According to Mr. Vasyliuk, some of the administrative offices in occupied reserves were looted and many staff members were evacuated. His organization has been working in occupied areas to provide food, water, medicine, and assistance to workers and displaced workers, he stated, adding that some members his conservation group have become refugees.

As funds and priorities shift from human survival to conservation, war also has opportunities costs. We tend to concentrate on the direct stuff like the big fires, smoke plumes and the damaged oil infrastructure. However, it is often the collapse in environmental governance that causes this kind of death by a thousand cuts. This, naturally, leaves a lasting legacy.

Despite the destruction war can cause, sometimes human conflicts can act as a shield for nature.

Koreas Demilitarized Zone is perhaps the most well-known example. This thin area of land acts as a buffer zone between North and South Korea. It is completely out of reach for humans, and protected by land mines, fences, guards, and fences. It is home to rare fauna and flora, including Siberian tigers, red-crowned and whitenaped cranes, Asian bears and perhaps Siberian black bears. (Mines can pose a risk to larger land animals.

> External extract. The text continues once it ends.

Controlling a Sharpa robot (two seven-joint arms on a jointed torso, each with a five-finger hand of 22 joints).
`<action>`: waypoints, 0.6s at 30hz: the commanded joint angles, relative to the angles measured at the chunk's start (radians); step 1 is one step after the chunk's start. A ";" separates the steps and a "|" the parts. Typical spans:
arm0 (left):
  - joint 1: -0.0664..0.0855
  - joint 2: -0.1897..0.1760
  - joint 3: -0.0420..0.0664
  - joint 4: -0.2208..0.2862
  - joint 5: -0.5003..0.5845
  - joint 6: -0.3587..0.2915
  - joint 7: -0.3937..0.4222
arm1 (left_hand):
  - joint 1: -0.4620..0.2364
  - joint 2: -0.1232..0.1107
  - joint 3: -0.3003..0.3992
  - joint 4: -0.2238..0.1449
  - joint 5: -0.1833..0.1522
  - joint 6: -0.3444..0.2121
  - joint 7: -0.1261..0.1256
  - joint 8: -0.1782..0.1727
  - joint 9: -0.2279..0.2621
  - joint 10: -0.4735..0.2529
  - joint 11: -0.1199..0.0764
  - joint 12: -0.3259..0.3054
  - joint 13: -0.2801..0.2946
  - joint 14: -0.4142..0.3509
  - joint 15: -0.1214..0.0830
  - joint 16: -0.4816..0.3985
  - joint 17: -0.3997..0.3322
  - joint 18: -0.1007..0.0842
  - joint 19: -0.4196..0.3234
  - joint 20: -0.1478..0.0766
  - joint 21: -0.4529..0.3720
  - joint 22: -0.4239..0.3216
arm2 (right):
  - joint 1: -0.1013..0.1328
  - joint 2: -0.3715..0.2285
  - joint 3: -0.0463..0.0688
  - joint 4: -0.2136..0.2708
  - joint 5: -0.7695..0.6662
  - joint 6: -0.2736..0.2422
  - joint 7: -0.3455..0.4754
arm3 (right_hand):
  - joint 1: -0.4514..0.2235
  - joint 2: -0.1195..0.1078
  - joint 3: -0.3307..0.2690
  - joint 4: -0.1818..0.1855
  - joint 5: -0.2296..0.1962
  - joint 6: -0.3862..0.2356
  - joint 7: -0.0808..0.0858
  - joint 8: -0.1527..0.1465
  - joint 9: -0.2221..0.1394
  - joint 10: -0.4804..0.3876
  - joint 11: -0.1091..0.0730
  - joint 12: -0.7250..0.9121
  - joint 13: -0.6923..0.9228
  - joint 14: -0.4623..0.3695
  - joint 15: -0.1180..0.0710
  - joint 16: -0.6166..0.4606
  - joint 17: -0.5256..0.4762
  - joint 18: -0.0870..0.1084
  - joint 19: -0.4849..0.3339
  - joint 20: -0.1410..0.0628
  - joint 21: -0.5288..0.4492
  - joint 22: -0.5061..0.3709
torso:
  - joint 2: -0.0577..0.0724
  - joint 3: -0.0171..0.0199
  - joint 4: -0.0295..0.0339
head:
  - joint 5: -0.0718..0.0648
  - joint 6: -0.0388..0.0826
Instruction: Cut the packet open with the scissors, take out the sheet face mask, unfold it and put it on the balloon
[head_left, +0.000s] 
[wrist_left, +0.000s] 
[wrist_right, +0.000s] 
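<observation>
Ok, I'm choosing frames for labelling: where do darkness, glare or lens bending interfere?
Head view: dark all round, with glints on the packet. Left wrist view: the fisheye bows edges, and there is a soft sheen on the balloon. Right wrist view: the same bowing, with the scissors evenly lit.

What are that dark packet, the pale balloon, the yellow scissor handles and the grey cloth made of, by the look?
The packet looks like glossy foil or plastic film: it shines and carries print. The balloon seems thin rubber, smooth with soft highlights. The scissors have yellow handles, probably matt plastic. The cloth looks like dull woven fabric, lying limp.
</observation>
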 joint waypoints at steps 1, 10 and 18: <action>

Sometimes war can also disrupt extractive industries. The requisition of fishing boats, restrictions on their movement, and the drafting by war fishermen caused almost total stoppage of commercial fishing in the North Sea during World War II. Many commercially harvested fish species have a large population. Rebounded.

But these gains can be temporary. In the early years Nicaragua’s civil War, forests along Nicaragua’s Atlantic Coast grew as people fled their farms and replanted. However, as the war ended, residents began to return. deforestation resumed; Denuded land comprised nearly twice the area.Scientists found that the plants were replanted during that period.